Oral History Next Steps

The 5th grade students involved in the Barrow Oral History Project have almost completed their interviews.  We actually completed interviews last week and then some more Barrow buddies contacted us in the hopes of being interviewed.  What fun!

The students have been coming to the media center over the past week to use Windows Movie Maker.  They are importing the digital photographs and mp3 interviews into movie maker and adding transitions, titles, and credits.  These projects are being uploaded to Teacher Tube and will eventually be featured on a page of the David C. Barrow Elementary School Webpage.
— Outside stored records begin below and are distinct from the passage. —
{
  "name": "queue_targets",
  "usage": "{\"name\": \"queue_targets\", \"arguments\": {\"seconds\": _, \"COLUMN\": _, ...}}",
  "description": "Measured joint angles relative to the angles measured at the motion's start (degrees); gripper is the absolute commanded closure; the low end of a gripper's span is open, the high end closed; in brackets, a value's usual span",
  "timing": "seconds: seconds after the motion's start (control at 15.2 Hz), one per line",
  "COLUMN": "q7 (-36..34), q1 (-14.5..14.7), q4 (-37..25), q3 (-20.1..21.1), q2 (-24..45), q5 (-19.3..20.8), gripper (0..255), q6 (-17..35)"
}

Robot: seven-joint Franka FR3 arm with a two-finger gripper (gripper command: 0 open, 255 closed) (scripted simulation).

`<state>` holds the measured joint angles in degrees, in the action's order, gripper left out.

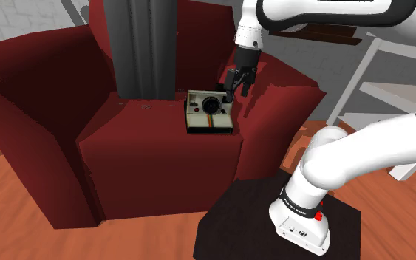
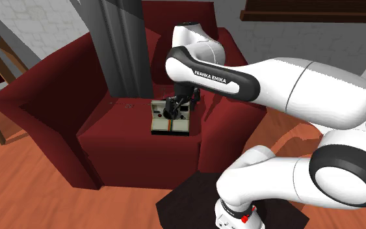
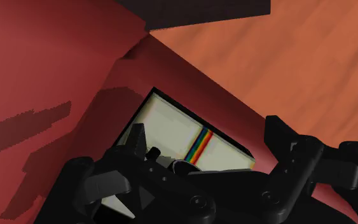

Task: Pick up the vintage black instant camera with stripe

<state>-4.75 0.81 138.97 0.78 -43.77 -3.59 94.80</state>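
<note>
While the jaws are hanging wide open just above the cream and black camera (image 1: 208, 112), which is sitting on the red armchair (image 1: 147, 144) seat, one side may be bumping its top and knocking it away.

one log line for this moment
phase: pre-grasp | hand: open, over instant camera | instant camera: resting on red armchair seat, not lifted

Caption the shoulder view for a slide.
Open gripper close over a cream, rainbow-striped instant camera on a red armchair.
</note>
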Motion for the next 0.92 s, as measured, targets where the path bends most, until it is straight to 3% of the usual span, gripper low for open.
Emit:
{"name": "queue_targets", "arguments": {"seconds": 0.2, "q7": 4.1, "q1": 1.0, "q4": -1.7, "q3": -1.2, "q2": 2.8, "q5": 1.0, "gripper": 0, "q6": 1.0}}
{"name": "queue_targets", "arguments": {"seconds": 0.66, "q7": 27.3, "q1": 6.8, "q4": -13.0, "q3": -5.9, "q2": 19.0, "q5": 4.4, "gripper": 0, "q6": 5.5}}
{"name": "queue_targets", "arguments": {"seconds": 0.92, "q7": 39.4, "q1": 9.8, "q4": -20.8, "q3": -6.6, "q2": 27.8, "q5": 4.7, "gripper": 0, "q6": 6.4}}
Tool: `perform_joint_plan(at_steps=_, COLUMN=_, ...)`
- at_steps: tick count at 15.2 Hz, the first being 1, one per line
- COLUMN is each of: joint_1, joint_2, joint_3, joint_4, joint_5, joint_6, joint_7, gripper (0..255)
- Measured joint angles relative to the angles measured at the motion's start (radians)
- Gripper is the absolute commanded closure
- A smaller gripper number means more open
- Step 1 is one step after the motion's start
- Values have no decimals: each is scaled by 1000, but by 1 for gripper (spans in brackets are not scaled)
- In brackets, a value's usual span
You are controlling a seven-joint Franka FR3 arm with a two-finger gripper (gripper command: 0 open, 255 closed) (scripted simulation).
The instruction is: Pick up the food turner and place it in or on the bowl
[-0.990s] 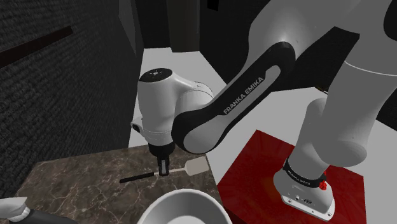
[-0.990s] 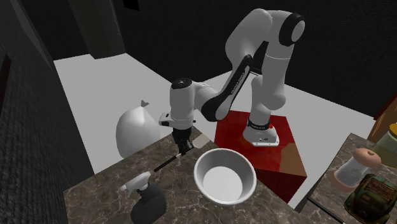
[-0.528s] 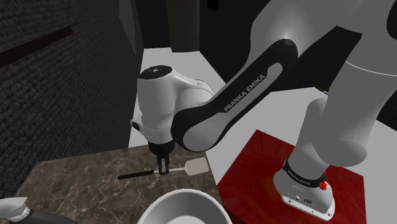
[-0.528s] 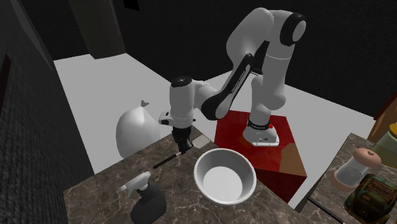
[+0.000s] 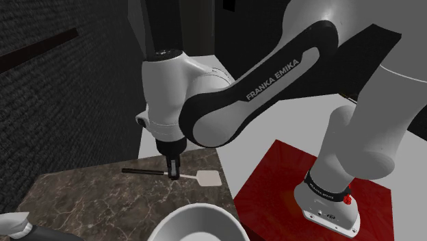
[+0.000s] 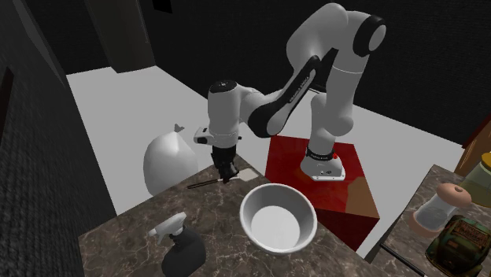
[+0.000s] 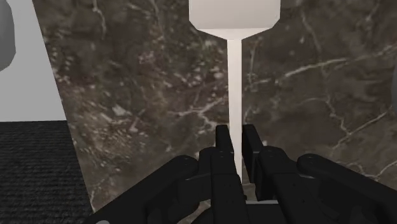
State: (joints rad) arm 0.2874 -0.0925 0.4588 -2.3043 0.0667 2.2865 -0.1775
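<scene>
The tool (image 5: 174,174) is clamping the turner (image 5: 206,179) mid-shaft near the tabletop's (image 5: 82,198) edge, balancing it for carrying to the bowl (image 5: 198,220).

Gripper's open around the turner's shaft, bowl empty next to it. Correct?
Not open. The wrist view shows the gripper shut on the food turner, clasping its thin shaft. The rest holds: the bowl is empty and sits beside it.
</scene>
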Motion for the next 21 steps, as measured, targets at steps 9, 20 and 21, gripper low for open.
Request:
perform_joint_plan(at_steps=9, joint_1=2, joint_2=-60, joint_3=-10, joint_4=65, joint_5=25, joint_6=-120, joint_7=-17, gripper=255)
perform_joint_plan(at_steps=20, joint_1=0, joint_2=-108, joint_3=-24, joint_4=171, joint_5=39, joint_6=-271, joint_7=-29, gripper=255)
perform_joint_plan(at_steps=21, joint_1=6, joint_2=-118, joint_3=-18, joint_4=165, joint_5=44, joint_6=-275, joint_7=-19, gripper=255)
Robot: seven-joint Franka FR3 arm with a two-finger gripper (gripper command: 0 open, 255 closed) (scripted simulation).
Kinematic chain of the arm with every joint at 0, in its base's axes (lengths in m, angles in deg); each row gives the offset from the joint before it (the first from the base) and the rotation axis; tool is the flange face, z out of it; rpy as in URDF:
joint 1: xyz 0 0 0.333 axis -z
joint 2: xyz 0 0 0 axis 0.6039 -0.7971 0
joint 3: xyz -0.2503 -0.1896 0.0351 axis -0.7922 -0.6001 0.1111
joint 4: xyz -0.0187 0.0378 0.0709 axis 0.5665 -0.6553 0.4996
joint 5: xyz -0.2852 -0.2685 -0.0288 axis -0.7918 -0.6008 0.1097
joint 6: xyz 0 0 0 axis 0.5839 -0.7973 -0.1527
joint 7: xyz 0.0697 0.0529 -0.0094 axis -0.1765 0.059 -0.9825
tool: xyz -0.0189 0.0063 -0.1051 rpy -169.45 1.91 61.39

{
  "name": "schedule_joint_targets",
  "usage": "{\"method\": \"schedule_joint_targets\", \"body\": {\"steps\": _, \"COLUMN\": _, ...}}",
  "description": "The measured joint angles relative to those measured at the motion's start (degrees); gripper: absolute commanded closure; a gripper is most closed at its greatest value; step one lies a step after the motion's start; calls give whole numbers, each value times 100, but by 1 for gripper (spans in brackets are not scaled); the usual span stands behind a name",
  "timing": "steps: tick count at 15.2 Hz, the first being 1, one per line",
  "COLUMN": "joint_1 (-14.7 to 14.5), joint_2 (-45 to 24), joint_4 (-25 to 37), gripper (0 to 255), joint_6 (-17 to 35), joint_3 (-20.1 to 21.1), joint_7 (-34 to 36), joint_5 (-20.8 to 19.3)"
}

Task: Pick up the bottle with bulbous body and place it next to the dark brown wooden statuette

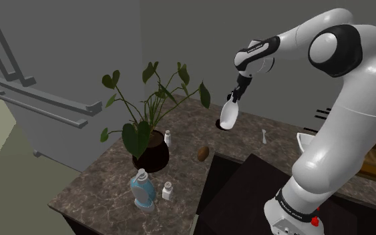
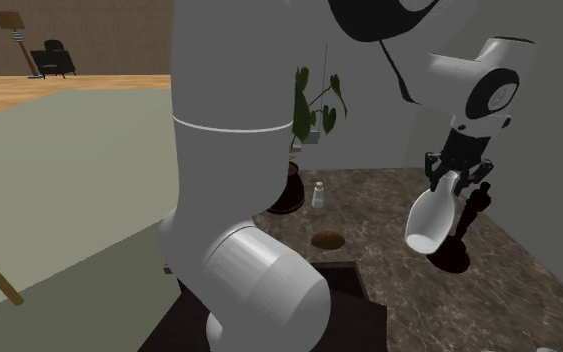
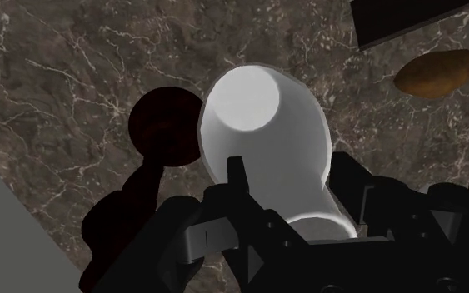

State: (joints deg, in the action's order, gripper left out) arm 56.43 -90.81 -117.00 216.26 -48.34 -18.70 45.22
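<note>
A white bottle with a bulbous body hangs base down and slightly tilted above the dark marble counter. My black gripper is shut on its neck. The dark brown statuette stands on the counter just behind the bottle and is largely hidden by it. From the second exterior view, the bottle dangles under the gripper in front of the dark statuette. In the wrist view the fingers clasp the bottle, and the statuette stands close beside it.
A potted plant in a dark pot, a blue bottle, two small white shakers and a brown potato-like lump occupy the counter. A grey fridge rises behind it. A small white item stands near the stand.
</note>
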Motion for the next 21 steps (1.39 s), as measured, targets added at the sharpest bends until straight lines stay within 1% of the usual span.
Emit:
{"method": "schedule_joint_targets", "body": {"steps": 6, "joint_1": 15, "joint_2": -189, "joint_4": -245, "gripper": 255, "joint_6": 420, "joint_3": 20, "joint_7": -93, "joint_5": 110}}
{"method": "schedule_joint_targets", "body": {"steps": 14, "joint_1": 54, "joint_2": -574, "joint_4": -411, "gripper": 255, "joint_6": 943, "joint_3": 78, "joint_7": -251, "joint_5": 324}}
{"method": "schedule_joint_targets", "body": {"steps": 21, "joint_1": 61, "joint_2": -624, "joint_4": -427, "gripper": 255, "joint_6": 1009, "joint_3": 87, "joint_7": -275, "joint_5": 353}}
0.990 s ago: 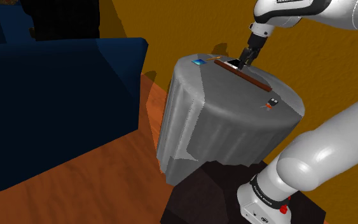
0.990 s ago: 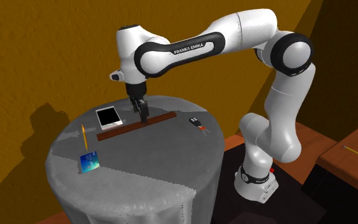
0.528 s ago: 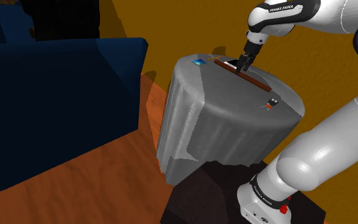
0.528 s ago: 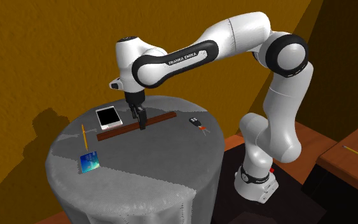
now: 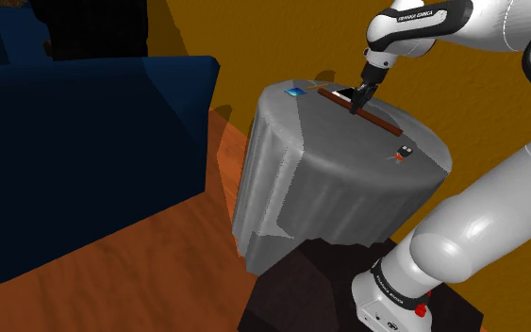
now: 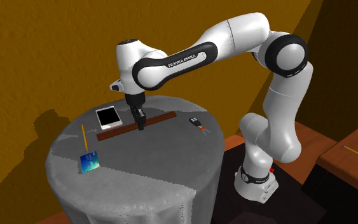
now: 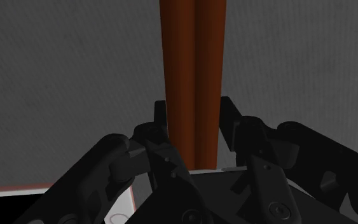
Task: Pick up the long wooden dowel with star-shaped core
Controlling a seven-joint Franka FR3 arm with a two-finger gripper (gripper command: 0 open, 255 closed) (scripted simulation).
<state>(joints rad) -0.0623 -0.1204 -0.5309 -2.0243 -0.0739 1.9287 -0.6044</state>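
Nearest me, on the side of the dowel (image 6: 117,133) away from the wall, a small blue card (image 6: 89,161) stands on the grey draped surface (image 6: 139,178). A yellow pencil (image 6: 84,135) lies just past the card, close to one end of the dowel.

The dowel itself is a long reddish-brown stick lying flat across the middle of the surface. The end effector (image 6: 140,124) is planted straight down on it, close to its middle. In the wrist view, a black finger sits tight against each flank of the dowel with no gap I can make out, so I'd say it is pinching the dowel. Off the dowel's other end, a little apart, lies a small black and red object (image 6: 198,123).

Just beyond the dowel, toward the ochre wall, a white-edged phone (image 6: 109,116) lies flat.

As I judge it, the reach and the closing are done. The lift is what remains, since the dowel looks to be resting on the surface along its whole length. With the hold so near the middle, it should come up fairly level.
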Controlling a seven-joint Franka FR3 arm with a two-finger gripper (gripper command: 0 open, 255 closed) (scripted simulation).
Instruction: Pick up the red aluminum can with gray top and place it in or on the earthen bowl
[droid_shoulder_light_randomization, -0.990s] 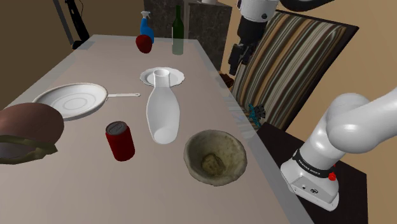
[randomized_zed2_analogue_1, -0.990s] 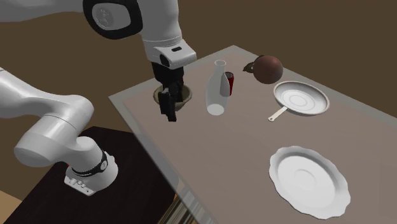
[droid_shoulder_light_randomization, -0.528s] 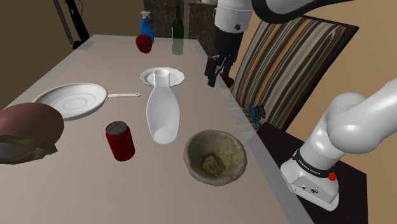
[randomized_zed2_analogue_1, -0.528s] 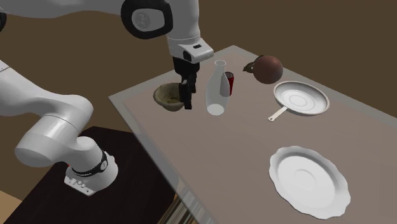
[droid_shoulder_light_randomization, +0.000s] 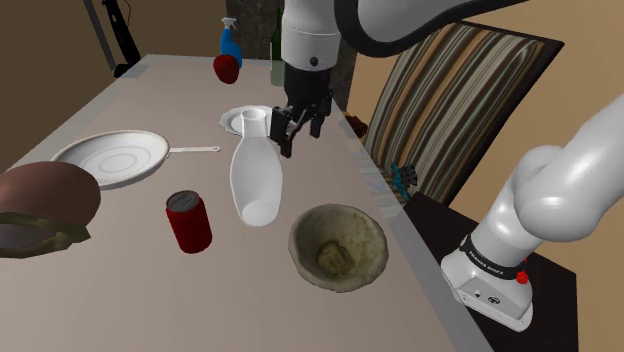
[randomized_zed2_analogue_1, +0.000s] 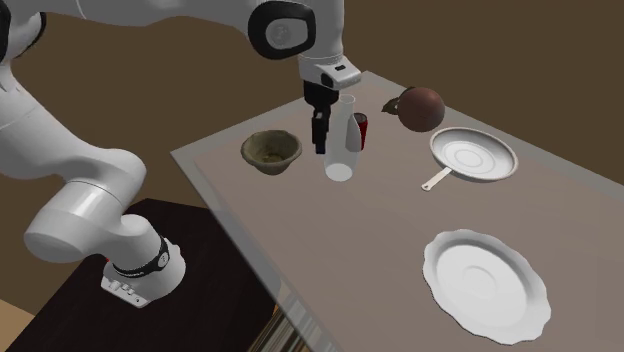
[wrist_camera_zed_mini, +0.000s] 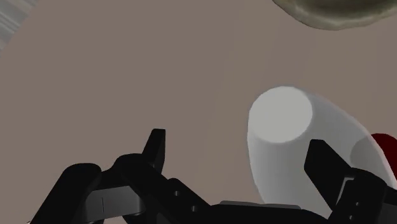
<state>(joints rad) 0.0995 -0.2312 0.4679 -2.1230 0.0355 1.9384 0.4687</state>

Here’s a sneak peek at a couple of interviews.

Balfour Hunnicutt

Frances Barrow Hoge Harper


On March 17th 2009, author Deborah Wiles visited our school.  Her visit supported our narrative writing that every student works on, and she encouraged students to tell their stories.  This school year, her visit has been referenced numerous times in my own lessons, and teachers and students still talk about how much they loved her.  Since her visit, I (and many other teachers) have continued to follow her blog (here and here and here)  about the development of her upcoming novel, Countdown, which will be published in May 2010.  This novel is a part of a trilogy that takes place in the sixties during the Cuban Missle Crisis.  A few weeks ago, I received an email from Deborah Wiles announcing that her novel was now in the “galley” phase, which is an uncorrected proof of the book.  She also said in the email that her publisher, Scholastic, was granting her several copies of the book to send out to readers and that I was one of the lucky few who would get to read the book before it was officially published in May.  I was ecstatic!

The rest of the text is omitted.